**What you will do:** Write the data out again, word for word.

**Supplied data:**
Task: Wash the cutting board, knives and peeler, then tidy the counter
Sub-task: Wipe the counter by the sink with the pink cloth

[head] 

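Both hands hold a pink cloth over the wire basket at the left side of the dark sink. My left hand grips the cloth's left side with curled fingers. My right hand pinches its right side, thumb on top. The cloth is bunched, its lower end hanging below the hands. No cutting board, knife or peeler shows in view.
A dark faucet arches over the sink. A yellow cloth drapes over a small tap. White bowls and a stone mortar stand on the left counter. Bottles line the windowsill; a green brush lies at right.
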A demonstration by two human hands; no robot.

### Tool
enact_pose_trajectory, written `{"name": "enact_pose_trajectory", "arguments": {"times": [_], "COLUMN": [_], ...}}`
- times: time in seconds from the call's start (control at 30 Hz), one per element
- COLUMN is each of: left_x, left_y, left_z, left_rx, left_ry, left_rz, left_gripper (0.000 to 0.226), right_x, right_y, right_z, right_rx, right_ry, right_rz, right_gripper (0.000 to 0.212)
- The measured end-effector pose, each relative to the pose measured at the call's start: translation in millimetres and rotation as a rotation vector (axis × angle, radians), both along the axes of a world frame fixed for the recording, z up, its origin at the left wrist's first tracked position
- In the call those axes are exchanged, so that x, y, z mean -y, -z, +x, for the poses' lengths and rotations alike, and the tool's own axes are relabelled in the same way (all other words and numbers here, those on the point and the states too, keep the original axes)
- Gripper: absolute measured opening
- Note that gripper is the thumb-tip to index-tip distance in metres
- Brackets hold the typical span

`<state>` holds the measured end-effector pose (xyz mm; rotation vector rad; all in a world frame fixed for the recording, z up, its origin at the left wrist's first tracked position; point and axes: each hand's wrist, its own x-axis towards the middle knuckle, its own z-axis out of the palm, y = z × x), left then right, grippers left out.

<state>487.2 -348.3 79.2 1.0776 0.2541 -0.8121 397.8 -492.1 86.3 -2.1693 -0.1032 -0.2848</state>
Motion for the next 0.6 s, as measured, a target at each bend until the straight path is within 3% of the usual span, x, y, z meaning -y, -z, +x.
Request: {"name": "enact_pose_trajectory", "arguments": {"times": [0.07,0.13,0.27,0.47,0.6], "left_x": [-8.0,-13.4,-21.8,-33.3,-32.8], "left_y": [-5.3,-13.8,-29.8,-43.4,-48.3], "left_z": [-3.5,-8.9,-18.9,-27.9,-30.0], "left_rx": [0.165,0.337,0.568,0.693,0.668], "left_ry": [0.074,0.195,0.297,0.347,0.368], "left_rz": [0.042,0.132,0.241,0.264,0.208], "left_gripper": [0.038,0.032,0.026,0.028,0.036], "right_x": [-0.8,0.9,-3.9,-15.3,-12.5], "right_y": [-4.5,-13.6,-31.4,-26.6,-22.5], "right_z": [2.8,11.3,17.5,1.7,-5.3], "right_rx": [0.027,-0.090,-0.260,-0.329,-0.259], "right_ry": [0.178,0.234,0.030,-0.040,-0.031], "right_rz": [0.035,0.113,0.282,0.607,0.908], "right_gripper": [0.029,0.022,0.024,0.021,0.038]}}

**Task solution:**
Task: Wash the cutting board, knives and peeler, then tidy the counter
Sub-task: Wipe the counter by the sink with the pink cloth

[head] 

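Both hands hold a pink cloth over the wire basket at the left side of the dark sink. My left hand grips the cloth's left side with curled fingers. My right hand pinches its right side, thumb on top. The cloth is bunched, its lower end hanging below the hands. No cutting board, knife or peeler shows in view.
A dark faucet arches over the sink. A yellow cloth drapes over a small tap. White bowls and a stone mortar stand on the left counter. Bottles line the windowsill; a green brush lies at right.
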A demonstration by two human hands; no robot.

### Tool
enact_pose_trajectory, written `{"name": "enact_pose_trajectory", "arguments": {"times": [_], "COLUMN": [_], ...}}`
- times: time in seconds from the call's start (control at 30 Hz), one per element
- COLUMN is each of: left_x, left_y, left_z, left_rx, left_ry, left_rz, left_gripper (0.000 to 0.226), right_x, right_y, right_z, right_rx, right_ry, right_rz, right_gripper (0.000 to 0.212)
- The measured end-effector pose, each relative to the pose measured at the call's start: translation in millimetres and rotation as a rotation vector (axis × angle, radians), both along the axes of a world frame fixed for the recording, z up, its origin at the left wrist's first tracked position
- In the call those axes are exchanged, so that x, y, z mean -y, -z, +x, for the poses' lengths and rotations alike, and the tool's own axes are relabelled in the same way (all other words and numbers here, those on the point and the states too, keep the original axes)
- Gripper: absolute measured opening
- Note that gripper is the thumb-tip to index-tip distance in metres
- Brackets hold the typical span

`<state>` holds the measured end-effector pose (xyz mm; rotation vector rad; all in a world frame fixed for the recording, z up, its origin at the left wrist's first tracked position; point and axes: each hand's wrist, its own x-axis towards the middle knuckle, its own z-axis out of the palm, y = z × x), left then right, grippers left out.

<state>487.2 -348.3 79.2 1.0776 0.2541 -0.8121 397.8 -492.1 86.3 -2.1693 -0.1032 -0.2848</state>
Motion for the next 0.6 s, as measured, a target at each bend until the straight path is within 3% of the usual span, x, y, z meaning -y, -z, +x.
Request: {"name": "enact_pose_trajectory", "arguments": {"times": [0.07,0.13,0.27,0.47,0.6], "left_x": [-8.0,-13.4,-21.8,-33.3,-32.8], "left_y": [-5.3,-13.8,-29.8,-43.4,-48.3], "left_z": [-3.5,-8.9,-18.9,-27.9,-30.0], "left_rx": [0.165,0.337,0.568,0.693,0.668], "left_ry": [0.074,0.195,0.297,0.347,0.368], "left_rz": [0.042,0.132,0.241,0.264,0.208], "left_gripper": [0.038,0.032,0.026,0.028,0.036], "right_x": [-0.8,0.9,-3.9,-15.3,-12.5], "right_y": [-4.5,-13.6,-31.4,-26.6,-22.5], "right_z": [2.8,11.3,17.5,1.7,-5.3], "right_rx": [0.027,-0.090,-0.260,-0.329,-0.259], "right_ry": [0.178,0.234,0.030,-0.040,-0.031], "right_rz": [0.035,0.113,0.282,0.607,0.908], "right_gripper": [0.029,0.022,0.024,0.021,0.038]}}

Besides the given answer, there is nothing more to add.